Poster Presentation International Association of the Diabetes and Pregnancy Study Groups 2022 - Hosted by ADIPS

OGTT the imperfect gold standard: a qualitative study of rural and remote clinicians’ experience (#109)

Andrew Kirke 1 , Erica P Spry 2 3 , Julia V Marley 2
  1. The Rural Clinical School of Western Australia, School of Medicine, University of Western Australia, Bunbury, WA, Australia
  2. The Rural Clinical School of Western Australia, School of Medicine, University of Western Australia, Broome, WA, Australia
  3. Kimberley Aboriginal Medical Services, Broome, WA, Australia

Background

OGTT screening for GDM commenced in Western Australia (WA) in 2012. Subsequent audits in 2013 and 2022 showed significant numbers of women were not screened with OGTT in rural WA. Additional issues in implementing a universal OGTT screening program include pre-analytical factors and patient factors.

Aims

This study explored challenges and enablers of universal OGTT screening from the clinicians’ point of view.

Methods

We interviewed eight health professionals delivering obstetric care in rural and remote WA. Participants included obstetric general practitioners, midwives, and specialist obstetricians in primary and secondary health care, including hospital-based clinics, Aboriginal Community Controlled Health Services, general practice, and remote clinics. Interviews were professionally transcribed into individual Microsoft Word documents, imported into NVivo 12, then coded and analysed using a directed qualitative content analysis approach.

Results

Participants reported  diversity of patients based on ethnicity, socioeconomic status, geographic distribution, patient health views and clinical risk profiles. First trimester glucose screening involved a range of approaches including risk profiling, OGTT and alternative tests. Choice of test was moderated by local protocols and patient preference. Mid trimester screening comprised an OGTT, with alternative glucose measures if it was not completed. In third trimester clinicians used serial growth scans, four-point glucose profiles, and rarely the OGTT.

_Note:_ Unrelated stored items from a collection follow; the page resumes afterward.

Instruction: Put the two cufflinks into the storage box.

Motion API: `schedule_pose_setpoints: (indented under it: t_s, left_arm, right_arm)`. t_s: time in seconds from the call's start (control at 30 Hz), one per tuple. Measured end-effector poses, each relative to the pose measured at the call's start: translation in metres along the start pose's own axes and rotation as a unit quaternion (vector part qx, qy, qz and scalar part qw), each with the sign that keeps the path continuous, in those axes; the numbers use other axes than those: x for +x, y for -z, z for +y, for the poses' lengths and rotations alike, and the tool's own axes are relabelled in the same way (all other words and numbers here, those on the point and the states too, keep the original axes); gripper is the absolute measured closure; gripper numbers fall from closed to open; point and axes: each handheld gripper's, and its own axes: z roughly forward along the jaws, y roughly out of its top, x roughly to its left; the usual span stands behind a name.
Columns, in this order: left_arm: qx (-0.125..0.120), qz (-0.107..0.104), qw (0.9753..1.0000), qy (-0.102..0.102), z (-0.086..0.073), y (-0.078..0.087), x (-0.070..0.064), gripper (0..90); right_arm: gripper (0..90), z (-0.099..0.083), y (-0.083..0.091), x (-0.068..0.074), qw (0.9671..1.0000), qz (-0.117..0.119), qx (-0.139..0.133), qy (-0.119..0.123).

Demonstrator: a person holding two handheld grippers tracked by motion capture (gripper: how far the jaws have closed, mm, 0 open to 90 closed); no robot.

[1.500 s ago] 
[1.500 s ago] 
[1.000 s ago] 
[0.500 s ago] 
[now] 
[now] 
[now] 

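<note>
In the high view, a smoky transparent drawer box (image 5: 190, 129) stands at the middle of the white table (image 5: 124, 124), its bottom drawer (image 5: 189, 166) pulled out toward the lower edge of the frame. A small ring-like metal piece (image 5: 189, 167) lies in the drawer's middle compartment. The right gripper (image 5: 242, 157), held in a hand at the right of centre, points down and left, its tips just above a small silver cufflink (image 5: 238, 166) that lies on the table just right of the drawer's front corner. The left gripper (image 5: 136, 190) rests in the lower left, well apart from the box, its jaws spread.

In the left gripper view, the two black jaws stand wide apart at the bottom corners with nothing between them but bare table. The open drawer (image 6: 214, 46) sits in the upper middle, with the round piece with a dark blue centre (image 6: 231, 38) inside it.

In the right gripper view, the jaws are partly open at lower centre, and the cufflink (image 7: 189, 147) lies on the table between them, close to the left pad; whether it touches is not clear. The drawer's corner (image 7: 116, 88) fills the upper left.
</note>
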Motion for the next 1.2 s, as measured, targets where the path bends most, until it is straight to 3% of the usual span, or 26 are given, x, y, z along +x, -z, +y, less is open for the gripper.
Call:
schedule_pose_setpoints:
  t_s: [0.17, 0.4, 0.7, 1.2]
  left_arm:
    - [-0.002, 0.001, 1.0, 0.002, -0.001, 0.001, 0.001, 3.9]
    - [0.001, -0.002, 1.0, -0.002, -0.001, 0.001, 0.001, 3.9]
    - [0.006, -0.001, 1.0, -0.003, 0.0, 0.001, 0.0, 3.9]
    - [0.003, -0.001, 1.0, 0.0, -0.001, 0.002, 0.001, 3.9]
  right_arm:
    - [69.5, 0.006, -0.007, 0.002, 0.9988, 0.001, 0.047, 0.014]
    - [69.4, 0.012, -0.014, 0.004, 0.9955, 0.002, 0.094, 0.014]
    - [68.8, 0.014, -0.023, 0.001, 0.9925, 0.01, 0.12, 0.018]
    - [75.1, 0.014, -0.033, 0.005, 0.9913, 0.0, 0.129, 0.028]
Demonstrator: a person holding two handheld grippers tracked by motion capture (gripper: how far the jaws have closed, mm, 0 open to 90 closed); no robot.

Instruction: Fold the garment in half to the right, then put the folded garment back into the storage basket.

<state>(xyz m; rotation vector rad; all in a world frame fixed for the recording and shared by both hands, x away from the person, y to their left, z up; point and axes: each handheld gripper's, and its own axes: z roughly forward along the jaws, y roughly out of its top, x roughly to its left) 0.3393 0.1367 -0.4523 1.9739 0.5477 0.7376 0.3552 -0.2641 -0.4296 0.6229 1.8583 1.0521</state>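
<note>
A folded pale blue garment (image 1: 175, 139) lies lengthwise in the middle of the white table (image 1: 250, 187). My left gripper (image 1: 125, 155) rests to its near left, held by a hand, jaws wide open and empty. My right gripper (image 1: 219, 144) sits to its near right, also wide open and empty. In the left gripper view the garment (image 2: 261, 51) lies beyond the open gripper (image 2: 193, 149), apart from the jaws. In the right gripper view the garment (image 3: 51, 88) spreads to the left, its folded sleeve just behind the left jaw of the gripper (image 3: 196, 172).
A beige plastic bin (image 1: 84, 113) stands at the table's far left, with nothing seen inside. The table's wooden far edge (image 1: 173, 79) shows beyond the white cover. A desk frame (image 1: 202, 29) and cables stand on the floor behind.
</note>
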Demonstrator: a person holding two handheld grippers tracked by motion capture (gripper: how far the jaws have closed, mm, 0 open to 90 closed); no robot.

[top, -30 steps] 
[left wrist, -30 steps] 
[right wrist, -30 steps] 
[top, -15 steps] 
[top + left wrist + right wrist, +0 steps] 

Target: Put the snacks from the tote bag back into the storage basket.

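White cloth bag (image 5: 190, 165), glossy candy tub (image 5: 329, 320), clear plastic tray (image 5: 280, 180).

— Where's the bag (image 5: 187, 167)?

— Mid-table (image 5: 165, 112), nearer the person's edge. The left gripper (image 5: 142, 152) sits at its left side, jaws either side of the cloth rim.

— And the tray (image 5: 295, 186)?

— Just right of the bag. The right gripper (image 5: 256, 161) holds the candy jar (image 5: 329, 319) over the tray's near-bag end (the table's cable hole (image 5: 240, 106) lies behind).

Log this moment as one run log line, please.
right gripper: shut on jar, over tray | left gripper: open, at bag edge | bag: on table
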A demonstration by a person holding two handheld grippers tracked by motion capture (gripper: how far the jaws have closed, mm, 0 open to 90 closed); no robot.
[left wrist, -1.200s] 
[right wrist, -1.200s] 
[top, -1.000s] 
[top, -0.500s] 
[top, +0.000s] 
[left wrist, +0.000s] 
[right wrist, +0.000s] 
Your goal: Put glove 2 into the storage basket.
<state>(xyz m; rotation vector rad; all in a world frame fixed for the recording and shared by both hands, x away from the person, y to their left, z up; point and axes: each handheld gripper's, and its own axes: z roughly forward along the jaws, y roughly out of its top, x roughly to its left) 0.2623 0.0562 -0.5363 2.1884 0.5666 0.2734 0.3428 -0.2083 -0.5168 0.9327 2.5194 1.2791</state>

Participants made significant efforts in screening women, ensuring patient comfort (physical environment), safety (COVID, culturally safety), trust and good rapport with their healthcare provider. Participants reported several problems with the OGTT including nausea, vomiting, dumping syndrome after bariatric surgery, conflict with patients’ health beliefs, needle phobia,  controlling partners, time constraints, and late antenatal presentation.

GDM screening in rural settings is complex requiring coordination across regional jurisdictions and clinical settings. Primary care was the commonest first point of contact. Participants felt the OGTT underdiagnosed GDM, commenting on discordance between clinical presentations during pregnancy and OGTT result, for example large for gestational age babies after normal OGTT. Some participants were aware of a continuum of glucose levels and risk of adverse outcomes and incorporated this into their practice rather than using a dichotomous risk assessment.

Conclusions

There is a need for better service level integration of GDM screening across rural populations and better recognition of the skills and complexity of care in rural centres. The dichotomous diagnostic model of GDM poorly reflects the observed clinical experience. GDM is better described by a graded paradigm of low, medium, and high risk.